Instruction cache and instruction fetch stalls

Hi,

I’m looking for some information about how the instruction cache works. My GPU is GTX 1070ti (Pascal). Code is compiled with CUDA 10.1.
Here’s my observation:

I’ve created a kernel that represents a loop with a long body. It doesn’t perform any global reads.

__device__ __forceinline__
uint2 ROTATE(const uint2 a, const uint32_t offset)
{
	uint2 result;
	asm("shf.r.wrap.b32 %0, %1, %2, %3;" : "=r"(result.x) : "r"(a.y), "r"(a.x), "r"(offset));
	asm("shf.r.wrap.b32 %0, %1, %2, %3;" : "=r"(result.y) : "r"(a.x), "r"(a.y), "r"(offset));
	return result;
}

__device__ __forceinline__
uint2 ROTATE24(const uint2 a)
{
	uint2 result;
	result.x = __byte_perm(a.x, a.y, 0x6543);
	result.y = __byte_perm(a.y, a.x, 0x6543);
	return result;
}

__device__ __forceinline__
uint2 ROTATE16(const uint2 a)
{
	uint2 result;
	result.x = __byte_perm(a.x, a.y, 0x5432);
	result.y = __byte_perm(a.y, a.x, 0x5432);
	return result;
}

__global__
__launch_bounds__(256, 2)
void my_kernel(uint32_t* out)
{
	uint32_t thread = blockDim.x * blockIdx.x + threadIdx.x;

	uint2 data[4];
	data[0] = make_uint2(thread, thread);
	data[1] = make_uint2(thread + 5, thread + 5);
	data[2] = make_uint2(thread + 15, thread + 15);
	data[3] = make_uint2(thread + 20, thread + 20);

	#pragma unroll 1
	for (int t = 0; t < 64; t++)
	{
		#pragma unroll
		for (int i = 0; i < 400; i++)
		{
			data[0] = ROTATE(data[0], 63);
			data[1] = ROTATE24(data[1]);
			data[2] = ROTATE16(data[2]);
			data[3] ^= data[2];
		}
	}

	if (data[0].x ^ data[1].x ^ data[2].x ^ data[3].x == 0 &&
		data[0].y ^ data[1].y ^ data[2].y ^ data[3].y == 0)
		out[0] = thread;
}

When I run it under nvprof, it shows 13% instruction fetch stalls. However, when I compile the module with “-Xptxas -dlcm=ca” flag the instruction fetch stalls drop to 5.7% and I see a performance improvement of ~4%.
I inspected cuobjdump output for both versions and there’s no difference in SASS code at all, but the cubin produced with dlcm flag contains an additional attribute:

Attribute:	EIATTR_EXPLICIT_CACHING

SASS code size is ~31KB, so assuming L1 instruction cache size for Pascal is 8KB, L1.5 is 32KB (I read it in one of the “Dissecting GPU via microbenchmarking” papers), my theory is when I launch the kernel without EIATTR_EXPLICIT_CACHING attribute, the code gets cached in L1.5 cache and won’t go into L1, whereas EIATTR_EXPLICIT_CACHING forces L1 caching for part of the code that fits into it. If someone could shed some light on this, I would be very grateful.

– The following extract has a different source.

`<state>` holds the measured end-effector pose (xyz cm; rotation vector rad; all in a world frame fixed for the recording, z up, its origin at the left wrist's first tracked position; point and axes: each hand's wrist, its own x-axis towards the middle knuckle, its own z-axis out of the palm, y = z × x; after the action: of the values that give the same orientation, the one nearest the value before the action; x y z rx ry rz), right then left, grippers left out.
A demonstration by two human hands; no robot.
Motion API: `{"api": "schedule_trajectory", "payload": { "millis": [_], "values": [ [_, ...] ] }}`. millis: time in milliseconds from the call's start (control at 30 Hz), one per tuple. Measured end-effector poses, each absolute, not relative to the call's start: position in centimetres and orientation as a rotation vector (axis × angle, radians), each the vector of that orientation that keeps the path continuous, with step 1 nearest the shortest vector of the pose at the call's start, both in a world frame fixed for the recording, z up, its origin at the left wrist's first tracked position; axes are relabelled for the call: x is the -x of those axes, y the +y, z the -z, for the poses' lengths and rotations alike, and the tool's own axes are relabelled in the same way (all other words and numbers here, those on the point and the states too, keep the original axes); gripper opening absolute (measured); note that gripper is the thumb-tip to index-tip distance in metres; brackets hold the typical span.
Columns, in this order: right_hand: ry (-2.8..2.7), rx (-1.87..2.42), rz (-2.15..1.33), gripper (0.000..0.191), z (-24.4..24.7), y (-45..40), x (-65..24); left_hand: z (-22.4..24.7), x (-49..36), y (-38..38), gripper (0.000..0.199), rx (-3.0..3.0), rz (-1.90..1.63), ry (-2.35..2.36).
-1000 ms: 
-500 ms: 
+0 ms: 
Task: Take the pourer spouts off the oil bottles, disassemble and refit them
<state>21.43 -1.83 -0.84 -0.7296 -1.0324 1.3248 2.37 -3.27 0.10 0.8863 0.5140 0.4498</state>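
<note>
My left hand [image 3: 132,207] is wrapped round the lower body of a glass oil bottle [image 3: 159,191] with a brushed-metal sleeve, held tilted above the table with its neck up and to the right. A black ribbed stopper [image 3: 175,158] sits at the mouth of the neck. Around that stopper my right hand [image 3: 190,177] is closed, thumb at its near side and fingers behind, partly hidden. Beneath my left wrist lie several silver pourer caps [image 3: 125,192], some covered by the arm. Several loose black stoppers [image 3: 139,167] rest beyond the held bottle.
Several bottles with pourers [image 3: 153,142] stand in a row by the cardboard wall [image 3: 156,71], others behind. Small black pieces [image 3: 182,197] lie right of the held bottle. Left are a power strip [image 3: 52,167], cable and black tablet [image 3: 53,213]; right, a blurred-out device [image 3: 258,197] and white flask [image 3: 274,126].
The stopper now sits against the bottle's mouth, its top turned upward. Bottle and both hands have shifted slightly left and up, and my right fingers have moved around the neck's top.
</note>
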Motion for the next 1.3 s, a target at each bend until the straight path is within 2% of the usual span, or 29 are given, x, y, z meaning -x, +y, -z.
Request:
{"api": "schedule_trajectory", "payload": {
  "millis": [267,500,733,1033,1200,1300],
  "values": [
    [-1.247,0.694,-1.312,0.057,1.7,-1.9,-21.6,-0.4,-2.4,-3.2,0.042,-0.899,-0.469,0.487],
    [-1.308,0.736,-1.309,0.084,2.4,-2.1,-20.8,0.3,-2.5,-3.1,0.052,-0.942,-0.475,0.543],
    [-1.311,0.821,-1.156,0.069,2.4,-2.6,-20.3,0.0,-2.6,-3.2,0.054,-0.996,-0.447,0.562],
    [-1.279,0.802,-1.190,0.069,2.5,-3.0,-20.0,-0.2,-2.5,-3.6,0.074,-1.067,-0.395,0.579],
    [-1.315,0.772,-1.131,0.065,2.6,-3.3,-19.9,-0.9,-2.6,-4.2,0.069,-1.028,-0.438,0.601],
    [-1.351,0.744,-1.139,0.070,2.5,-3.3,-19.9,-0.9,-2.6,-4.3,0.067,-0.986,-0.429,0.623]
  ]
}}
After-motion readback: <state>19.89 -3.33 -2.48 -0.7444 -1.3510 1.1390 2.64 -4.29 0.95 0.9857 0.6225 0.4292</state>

Another thing I noticed is sometimes increasing the length of a loop’s body actually reduces the amount of instruction fetch stalls and provides a performance gain, which contradicts a general rule of “longer code -> more instruction fetch stalls”. Do I need to “align” the loop body to some magic number of instructions to bring the stalls to the minimum? I know the information I’m looking for isn’t published, but perhaps there are some other observations people did?
Thanks.

When enabling dlcm=ca on Pascal GPUs thread blocks are distributed across a single SM partition (2 warp schedulers) instead of all 4 warps schedulers. This will impact occupancy and scheduling. Caching of L1 data can result in lower memory latency (long scoreboard stalls). The thread block scheduling change is done so that all warps in the thread block communicate with the same unified L1/TEX cache. I suspect the work distribution is resulting in difference in warp scheduling and L1 latency.

Instruction and constant caches access L2 through the GPC L1.5 cache but all local/global/texture/surface access go through the unified L1/TEX cache to the L2 cache. The attribute you mention does not change the policy of the instruction cache, constant cache, or L1.5 cache.

The instruction cache supports automatic prefetch. The compiler will attempt to align loop bodies to cache line boundaries when its heuristic determines this will provide a performance benefit. It is not possible via CUDA C to attempt to align the loop body. Unrolling a loop will change the distribution of stall reasons as the compiler may batch memory operations when unrolling. Single body loops tend to have higher short/long scoreboard stalls and allocation stalls (waiting for branch to resolve).